When you show appreciation on a daily basis, it puts a smile on your face. It gives you energy that will motivate you to keep your promise -and that can keep you running for months on end. Gratitude fills you up with powerful, anabolic energy. Energy that builds, that rejuvenates, and that drives purpose.

It’s been iPEC’s purpose - actually it’s been our promise - to help others live empowered lives, recognizing that they always have a choice, and that they always have the ability to create massive, powerful change.

This year, IPEC promises to help tens of thousands of people through coaching- and we want you to make sure that we follow through on our promise! As part of this promise we’ll make sure that our students, and in turn their clients, learn how to make coaching part of their everyday approach to life. We promise to help more and more audiences, individuals, and organizations understand the dramatic impact that coaching can have on their lives and careers. We promise to help those struggling with change understand that coaching is the answer. We’re changing the world, in partnership with our coaches, one person at a time!

Make your promise, and together let’s make change happen.

Luke

P.S. And becoming a coach isn’t a bad idea either!

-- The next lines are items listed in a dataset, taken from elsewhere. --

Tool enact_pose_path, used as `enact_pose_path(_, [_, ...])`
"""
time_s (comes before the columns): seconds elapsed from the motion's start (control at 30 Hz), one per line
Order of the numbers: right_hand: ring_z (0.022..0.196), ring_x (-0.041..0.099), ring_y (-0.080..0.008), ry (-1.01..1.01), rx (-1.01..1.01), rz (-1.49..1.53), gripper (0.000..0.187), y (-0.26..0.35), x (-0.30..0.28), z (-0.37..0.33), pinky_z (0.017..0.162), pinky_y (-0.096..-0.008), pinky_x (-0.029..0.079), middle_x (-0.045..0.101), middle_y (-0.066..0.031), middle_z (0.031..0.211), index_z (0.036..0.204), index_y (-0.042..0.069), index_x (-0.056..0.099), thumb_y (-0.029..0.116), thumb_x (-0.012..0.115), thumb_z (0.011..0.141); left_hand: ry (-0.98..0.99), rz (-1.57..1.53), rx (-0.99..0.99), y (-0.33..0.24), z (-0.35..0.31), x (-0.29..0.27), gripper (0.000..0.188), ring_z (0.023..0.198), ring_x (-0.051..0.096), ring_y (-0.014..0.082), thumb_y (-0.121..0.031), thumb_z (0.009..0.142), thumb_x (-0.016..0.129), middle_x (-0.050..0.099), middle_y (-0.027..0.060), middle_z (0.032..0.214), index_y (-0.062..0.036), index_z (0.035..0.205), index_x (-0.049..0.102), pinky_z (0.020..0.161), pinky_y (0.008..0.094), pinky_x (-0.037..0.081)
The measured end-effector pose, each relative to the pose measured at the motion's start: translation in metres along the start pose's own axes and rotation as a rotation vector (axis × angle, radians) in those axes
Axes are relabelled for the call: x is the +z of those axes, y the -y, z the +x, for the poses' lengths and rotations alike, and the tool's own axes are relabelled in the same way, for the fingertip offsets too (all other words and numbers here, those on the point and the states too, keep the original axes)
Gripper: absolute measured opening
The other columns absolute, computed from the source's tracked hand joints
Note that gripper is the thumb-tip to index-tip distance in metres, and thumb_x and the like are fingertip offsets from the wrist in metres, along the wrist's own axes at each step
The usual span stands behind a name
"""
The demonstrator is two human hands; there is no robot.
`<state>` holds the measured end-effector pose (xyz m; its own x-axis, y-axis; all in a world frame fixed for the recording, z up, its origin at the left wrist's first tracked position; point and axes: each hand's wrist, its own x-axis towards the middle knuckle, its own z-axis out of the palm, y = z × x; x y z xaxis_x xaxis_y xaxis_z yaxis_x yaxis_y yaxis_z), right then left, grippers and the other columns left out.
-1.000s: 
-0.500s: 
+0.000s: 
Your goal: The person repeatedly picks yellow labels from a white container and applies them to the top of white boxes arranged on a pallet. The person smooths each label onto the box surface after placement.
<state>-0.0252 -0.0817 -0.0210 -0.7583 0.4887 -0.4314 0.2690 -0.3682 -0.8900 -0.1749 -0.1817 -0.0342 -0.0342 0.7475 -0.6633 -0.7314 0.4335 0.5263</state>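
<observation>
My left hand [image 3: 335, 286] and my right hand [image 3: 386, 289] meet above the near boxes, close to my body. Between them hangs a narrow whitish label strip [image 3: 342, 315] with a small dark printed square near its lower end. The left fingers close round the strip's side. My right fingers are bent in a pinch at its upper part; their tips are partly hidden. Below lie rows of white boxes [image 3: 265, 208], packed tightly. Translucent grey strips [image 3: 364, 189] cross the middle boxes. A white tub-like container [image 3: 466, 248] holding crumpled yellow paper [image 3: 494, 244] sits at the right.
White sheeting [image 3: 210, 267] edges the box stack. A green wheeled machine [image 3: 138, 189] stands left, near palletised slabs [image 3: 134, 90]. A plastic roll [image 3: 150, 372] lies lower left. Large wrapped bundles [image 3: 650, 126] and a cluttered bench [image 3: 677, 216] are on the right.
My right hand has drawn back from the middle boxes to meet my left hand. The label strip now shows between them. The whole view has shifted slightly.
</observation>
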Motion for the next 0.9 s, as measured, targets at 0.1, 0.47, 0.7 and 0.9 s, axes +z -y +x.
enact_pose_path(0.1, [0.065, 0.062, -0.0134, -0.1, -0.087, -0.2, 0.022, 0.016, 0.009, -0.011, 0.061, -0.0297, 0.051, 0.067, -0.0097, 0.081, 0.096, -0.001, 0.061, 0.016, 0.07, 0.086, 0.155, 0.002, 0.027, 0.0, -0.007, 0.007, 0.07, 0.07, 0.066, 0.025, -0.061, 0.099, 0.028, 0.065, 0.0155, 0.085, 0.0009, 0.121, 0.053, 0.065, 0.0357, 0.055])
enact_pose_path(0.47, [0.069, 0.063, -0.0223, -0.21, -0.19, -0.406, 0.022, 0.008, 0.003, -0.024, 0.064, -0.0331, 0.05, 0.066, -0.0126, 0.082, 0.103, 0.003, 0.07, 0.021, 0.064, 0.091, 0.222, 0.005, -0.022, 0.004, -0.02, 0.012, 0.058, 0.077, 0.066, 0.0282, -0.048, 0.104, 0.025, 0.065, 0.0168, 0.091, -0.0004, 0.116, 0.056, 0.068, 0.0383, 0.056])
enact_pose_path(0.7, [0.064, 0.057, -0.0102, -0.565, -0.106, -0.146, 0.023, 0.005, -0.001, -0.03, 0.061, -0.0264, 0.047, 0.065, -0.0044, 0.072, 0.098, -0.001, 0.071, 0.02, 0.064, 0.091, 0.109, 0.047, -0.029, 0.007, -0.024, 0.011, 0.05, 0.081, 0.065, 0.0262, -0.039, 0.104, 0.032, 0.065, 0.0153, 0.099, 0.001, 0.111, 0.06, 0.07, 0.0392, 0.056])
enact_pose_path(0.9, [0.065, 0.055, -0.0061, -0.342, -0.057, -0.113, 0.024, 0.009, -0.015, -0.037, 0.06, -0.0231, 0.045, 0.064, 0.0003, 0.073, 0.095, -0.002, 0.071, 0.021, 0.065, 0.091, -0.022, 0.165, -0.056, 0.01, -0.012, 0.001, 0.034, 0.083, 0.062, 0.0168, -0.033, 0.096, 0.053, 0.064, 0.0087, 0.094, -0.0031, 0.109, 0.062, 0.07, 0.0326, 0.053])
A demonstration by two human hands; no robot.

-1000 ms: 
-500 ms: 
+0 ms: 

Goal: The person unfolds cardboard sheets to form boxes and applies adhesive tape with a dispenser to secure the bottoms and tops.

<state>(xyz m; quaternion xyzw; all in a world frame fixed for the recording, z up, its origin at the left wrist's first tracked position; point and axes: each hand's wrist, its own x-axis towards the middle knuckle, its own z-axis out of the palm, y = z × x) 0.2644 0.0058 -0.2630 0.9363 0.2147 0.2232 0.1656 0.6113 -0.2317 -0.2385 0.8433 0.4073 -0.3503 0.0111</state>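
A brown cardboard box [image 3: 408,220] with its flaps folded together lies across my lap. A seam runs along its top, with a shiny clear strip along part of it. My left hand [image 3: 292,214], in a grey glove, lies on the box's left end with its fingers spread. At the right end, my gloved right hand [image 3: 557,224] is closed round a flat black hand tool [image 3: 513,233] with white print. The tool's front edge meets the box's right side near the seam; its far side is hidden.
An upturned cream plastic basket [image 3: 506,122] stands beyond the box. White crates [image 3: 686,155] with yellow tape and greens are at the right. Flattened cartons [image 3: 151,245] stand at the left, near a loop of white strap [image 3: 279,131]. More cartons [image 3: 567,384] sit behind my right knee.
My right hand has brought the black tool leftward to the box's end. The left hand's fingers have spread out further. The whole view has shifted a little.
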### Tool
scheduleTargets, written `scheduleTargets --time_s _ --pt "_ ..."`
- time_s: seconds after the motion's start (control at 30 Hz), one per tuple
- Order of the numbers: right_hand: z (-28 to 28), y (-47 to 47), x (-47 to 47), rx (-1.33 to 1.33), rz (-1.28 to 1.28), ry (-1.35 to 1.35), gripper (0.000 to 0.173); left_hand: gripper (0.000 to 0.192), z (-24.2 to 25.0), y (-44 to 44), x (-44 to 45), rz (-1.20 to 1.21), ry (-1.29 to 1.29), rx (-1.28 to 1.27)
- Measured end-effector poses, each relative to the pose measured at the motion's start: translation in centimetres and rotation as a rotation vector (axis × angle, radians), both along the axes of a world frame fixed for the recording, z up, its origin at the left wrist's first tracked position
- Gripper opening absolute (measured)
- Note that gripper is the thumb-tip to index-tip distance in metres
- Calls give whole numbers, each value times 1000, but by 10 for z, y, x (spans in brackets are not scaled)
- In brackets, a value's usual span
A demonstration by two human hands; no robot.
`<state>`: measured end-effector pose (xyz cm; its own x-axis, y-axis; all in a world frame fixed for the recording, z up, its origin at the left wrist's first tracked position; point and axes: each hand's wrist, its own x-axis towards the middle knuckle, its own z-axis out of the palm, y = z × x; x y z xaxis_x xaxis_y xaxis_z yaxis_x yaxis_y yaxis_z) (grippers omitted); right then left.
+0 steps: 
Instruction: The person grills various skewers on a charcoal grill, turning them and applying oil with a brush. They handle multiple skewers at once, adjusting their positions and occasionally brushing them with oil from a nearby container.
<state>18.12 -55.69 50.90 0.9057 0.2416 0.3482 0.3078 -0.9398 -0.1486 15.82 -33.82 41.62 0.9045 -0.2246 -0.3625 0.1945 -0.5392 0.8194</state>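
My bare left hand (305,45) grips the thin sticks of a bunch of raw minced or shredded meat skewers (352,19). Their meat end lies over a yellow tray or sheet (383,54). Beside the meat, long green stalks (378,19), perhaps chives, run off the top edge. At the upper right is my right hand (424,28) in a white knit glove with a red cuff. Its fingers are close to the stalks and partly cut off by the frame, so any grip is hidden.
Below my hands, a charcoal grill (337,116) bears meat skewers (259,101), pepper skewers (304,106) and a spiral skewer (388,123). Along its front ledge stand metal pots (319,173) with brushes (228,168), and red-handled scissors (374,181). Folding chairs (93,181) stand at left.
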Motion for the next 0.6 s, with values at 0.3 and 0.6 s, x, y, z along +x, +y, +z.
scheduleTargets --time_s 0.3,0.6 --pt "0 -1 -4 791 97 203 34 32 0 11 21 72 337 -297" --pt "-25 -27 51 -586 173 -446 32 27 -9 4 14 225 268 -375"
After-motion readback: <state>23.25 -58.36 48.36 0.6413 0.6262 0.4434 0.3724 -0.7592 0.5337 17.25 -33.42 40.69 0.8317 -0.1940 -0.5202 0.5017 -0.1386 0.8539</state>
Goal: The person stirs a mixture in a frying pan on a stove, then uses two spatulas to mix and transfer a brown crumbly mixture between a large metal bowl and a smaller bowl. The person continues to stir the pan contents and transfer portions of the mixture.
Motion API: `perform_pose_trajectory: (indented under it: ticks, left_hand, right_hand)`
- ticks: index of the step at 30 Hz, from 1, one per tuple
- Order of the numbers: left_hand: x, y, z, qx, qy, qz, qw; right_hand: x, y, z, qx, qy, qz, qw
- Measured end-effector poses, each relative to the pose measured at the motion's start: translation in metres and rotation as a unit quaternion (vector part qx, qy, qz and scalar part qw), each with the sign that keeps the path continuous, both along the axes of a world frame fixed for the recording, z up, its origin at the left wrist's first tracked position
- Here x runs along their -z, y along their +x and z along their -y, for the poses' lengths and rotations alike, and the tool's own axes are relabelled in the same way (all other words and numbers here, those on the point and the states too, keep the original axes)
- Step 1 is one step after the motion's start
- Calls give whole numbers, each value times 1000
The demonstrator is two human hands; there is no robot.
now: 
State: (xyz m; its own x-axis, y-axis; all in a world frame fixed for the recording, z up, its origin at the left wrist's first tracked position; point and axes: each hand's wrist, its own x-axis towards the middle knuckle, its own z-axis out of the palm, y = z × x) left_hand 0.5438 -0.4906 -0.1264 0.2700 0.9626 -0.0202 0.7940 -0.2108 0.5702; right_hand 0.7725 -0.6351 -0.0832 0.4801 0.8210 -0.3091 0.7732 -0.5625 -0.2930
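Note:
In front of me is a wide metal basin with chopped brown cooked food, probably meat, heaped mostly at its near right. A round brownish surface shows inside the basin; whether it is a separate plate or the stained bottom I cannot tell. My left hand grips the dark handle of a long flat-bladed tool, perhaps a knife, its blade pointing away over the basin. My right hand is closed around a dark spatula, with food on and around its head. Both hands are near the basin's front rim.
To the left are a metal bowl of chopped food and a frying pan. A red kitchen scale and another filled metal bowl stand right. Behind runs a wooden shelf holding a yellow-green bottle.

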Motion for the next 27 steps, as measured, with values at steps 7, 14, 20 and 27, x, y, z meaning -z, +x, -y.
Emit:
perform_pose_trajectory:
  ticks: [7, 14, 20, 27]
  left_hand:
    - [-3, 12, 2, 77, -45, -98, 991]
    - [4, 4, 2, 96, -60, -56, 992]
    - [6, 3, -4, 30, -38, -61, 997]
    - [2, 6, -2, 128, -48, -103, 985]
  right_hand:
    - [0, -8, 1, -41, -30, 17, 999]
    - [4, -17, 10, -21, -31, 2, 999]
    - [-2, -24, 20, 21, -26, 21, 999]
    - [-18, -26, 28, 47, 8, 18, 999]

Why is Coaching more than a profession?

December 18th, 2009

Coaching is more than a profession; it’s a way of living. Coaching offers you a new attitude, perspective and valuable skills that improve the quality of your life dramatically.

One way coaching does this is through improving communication. Most of our frustrations are the result of poor communications that lead to misunderstandings and mismatched expectations – both our own and others’ expectations. Think about the last argument, disappointment, or conflict you had… how much of that could have been more easily solved (if not altogether avoided) with clear communication right from the start?

All of these things can mean that our relationships aren’t as strong as we would like them to be and can be. And relationships are the key to success these days. A multitude of articles from O magazine to HR Manager to the NY Times continuously point to relationships as the key factor for satisfaction in both the workplace and at home. Building better relationships with co-workers will help you look forward to work and approach it with greater energy which will propel you into success!

Why is this relevant to coaching?
Coaching not only shows you how to bring out the best in people but it also shows you how to communicate more clearly. The fundamental skill for coaching effectively is communication and understanding of oneself and others. Communication is one of the cornerstones to how we relate to everyone – including ourselves!

So, how will coaching really improve your life… dramatically?

1. Coaching creates more self-awareness
Both by being coached or going through the coach training you will become conscious to what makes you YOU — through discovering and understanding the meaning of your beliefs, thought patterns, perceptions, emotions and know how. A coach is a guide – who is self-confident, patient, insightful, and understanding of others.

2. Coaching cuts through our communication barriers
By becoming more self-aware we can see more clearly, as if veils of misperceptions and misunderstanding are finally lifted. This generates insight around expectations and therefore our communications become more transparent and match our real intentions (and not our interpretations!). As we become clearer we also help others to be clearer in what they really mean.

While these are just 2 of many aspects of coaching, they contribute significantly to healthy, sympathetic and energetic relationships. Through this, new levels of cooperation, collaboration and most importantly understanding are possible.
You can be a better leader, friend, spouse, executive, teacher, parent… And you can even call yourself a coach!

This is why coaching is the profession of choice for so many: Because it isn’t just a profession, it’s a way of living!